Allen & Overy Casablanca partner Hicham Naciri, key partner within the Africa Corporate and M&A practice and managing partner at the firm’s Casablanca office, commented: “There has been a shift in the M&A trends from natural resources to sectors like financial institutions, manufacturing and consumer goods that are now yielding huge opportunities driven by a demanding middle class on the continent”.
Middle East & North Africa

In the absence of significant megadeals, the aggregate value of transactions in the MENA region fell in H1. There are plenty of positives likely to drive activity in the second half of the year, even though political instability is a clear issue in some markets.

Cash levels in regional businesses are high, which is likely to drive further activity, and international investors are showing renewed interest in the region. Credit availability for M&A is good and confidence in the market is at a high, with participants convinced local economies are improving.

On the downside, political instability in the region is likely to continue to be an issue in certain markets. The situation in Iraq is worsening and Libya appears to be slowly sinking back into civil war. Elsewhere, there are more encouraging signs. While challenges remain, Tunisia seems to be heading towards stability, and it is hoped the same will be the case in Egypt following May’s presidential elections. It also remains true that certain investors are undeterred by political instability, willing to make strategic investments with defined objectives even in a turbulent climate.

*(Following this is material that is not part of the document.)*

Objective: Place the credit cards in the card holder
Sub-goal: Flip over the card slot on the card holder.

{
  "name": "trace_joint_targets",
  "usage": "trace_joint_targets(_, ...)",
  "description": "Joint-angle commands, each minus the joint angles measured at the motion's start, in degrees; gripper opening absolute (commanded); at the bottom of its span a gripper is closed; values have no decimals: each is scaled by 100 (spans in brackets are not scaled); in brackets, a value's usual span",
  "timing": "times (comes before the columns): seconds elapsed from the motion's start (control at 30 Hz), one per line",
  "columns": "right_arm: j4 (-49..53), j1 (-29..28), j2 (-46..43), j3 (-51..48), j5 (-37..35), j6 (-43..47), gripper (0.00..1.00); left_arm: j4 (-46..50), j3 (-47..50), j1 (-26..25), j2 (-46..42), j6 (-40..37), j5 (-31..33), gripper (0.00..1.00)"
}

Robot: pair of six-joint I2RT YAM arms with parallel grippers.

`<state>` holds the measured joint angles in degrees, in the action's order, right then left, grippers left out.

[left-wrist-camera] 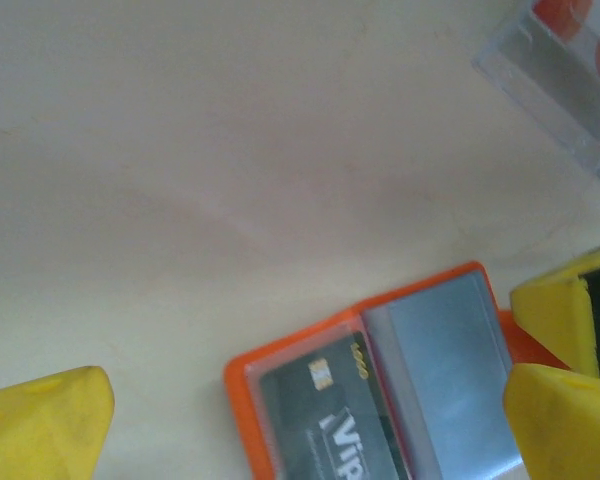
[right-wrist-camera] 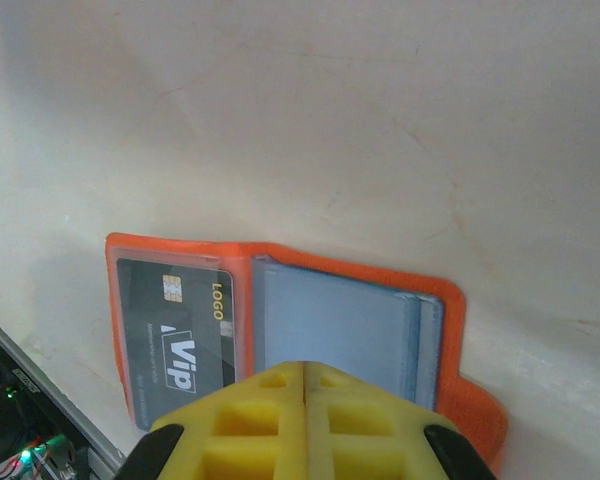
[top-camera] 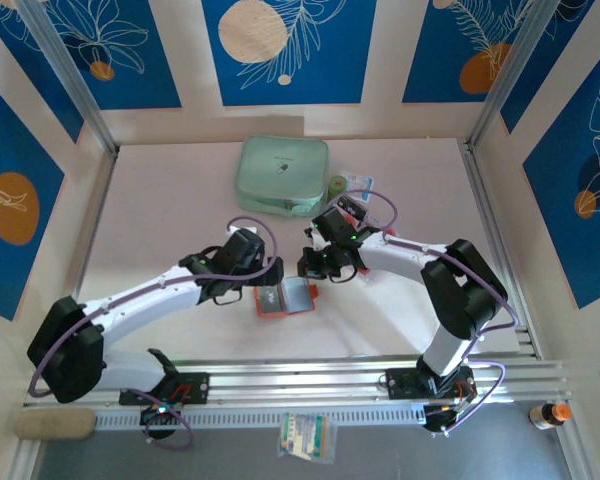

Notable deals in H1 include Samena Capital’s acquisition of 30.58% of RAK Ceramics (one of the world’s largest manufacturers of ceramics) from the ruler of the Emirate of Ras Al Khaimah. The acquisition was one of only a few large public M&A deals in the UAE and the wider region.

The disposal by dnata, part of the Emirates Group, of a majority stake in its mercator business to Warburg Pincus represented the first investment by Warburg Pincus in the Middle East and is evidence of the increasing interest of U.S. and European PE sponsors in investing in the region, a trend which is expected to continue.

Equity capital markets activity also appears to be on the rise. Emaar, controlled by the Dubai government, plans to raise as much as USD2.4bn from the IPO of 25% of its Emaar Malls Group on the Dubai Financial Market shortly. The recent upgrade of the UAE and Qatar to the Emerging Market status by global markets index provider MSCI is expected to increase capital flows into the region.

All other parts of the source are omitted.